Today German autonomous trucking company FERNRIDE announces it has raised $31 million in Series A funding.
FERNRIDE has developed a leading platform for autonomous, electric trucking. A step on the road to gradual autonomy, teleoperations allow drivers – teleoperators – to fully control electric trucks without actually sitting in them.
The company was founded by Hendrik Kramer, Maximilian Fisser, and Jean-Michael Georg and currently has over 100 employees working in offices located in Munich and Wolfsburg.
Customers include Volkswagen, DB Schenker, BSH, and HHLA, operating over 1,000-yard trucks in Europe alone.
Yard trucks operate on private sites, moving cargo from A to B, such as moving containers between two halls on-site at a one to two-kilometre distance 100 times a day.
I spoke to Hendrik Kramer, CEO and co-founder of FERNRIDE, to learn all about it.
Why remotely controlled trucks?
Even though trucks transport 75% of Europe's freight by volume and 85% of its perishable, high value and medical goods, such as vaccines and food, the region (like the rest of the world) face a severe shortage of drivers, with those employed ageing out of the profession.
The current shortage of 400,000 truck drivers in Europe alone is projected to increase to 2,000,000 by 2026. And autonomous trucking is expensive, hard, and difficult to scale.
In teleoperations, an operator can remotely operate or drive four trucks simultaneously, managing a fleet and handling the difficult edge cases when the autonomous system needs assistance.
A time of reckoning for autonomous trucking
Despite companies like Gatik and Waymo deploying autonomous trucks in middle-mile deliveries (such as between micro fulfilment centres, drugstores, smaller warehouses, and other local pickup points, overall, the industry has faced significant challenges in its efforts to roll out autonomous delivery trucks.
TuSimple is restructuring and laying off about 30% of its global workforce.
Embark was sold to simulation and software provider Applied Intuition after cutting 70% of its workforce.
And, well, the less said about Nikola, probably the better.
Kramer asserts that despite startups blaming regulators for delays,
"The problem is that the technology is not ready. The framework is there, but no one can launch it.
When it comes to trucking, you are moving 40-tonne trucks at high speeds, you need to predict the future already 10 to 20 seconds ahead of time with every dynamic object on that on the road. This is a tough problem to solve.

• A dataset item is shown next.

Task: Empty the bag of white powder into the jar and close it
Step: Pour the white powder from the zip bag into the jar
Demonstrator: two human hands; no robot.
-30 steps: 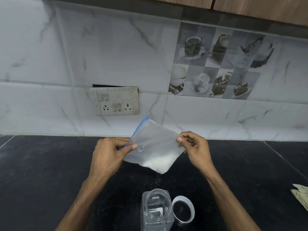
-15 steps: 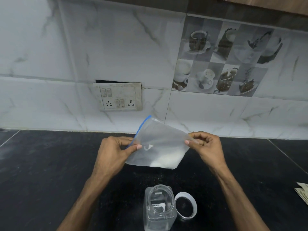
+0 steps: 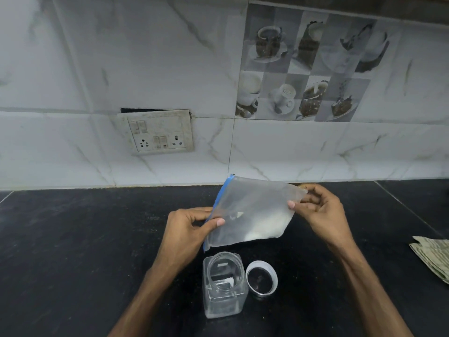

But it will come in the next couple of years. So the timing to launch is now on private sites."
FERNRIDE views their approach as incremental.
"We want to drive this transformation but make it as seamless as possible for our customers," explains Kramer.
"Investors, customers and employees love that we can launch something now and then expand exponentially yearly.
"We do not believe that going directly to the open roads is the best go-to-market strategy. But we wanted to start now with a use case that we can deploy today to distribution centres and big industrial sites.
This results in 1000s of trucks deployed and dozens of enterprise customers providing the data to win the data and the trust of the regulatory bodies to go that next step. And this means getting operational now, not waiting years."
Move slow, win things
Kramer asserts that not being first has its advantages:
""Sometimes it's also good when you come a little late to the party", contends Kramer. We offer professional remote operator training. We have playbooks for driving this transformation and successfully integrating it with IT infrastructure and customer processes. And we have partnered with several vehicle manufacturers on the hardware side."
The company combines a decade of research with expertise from the autonomous vehicle and automotive industries, having recruited senior management team members from BMW, MAN, Mobileye, and Argo.AI
"We can now build on ten years of R&D, hardware advances, and manufacturing partners and then provide an end-to-end solution."
FERNRIDE is funded by venture capital firms 10x Founders, Promus Ventures, Fly Ventures, Speedinvest, and Push Ventures, along with corporate investors, such as HHLA Next, DB Schenker via Schenker Ventures and Krone
The latest funding will be used to scale FERNRIDE's operations with existing and new customers globally and boost its technological development.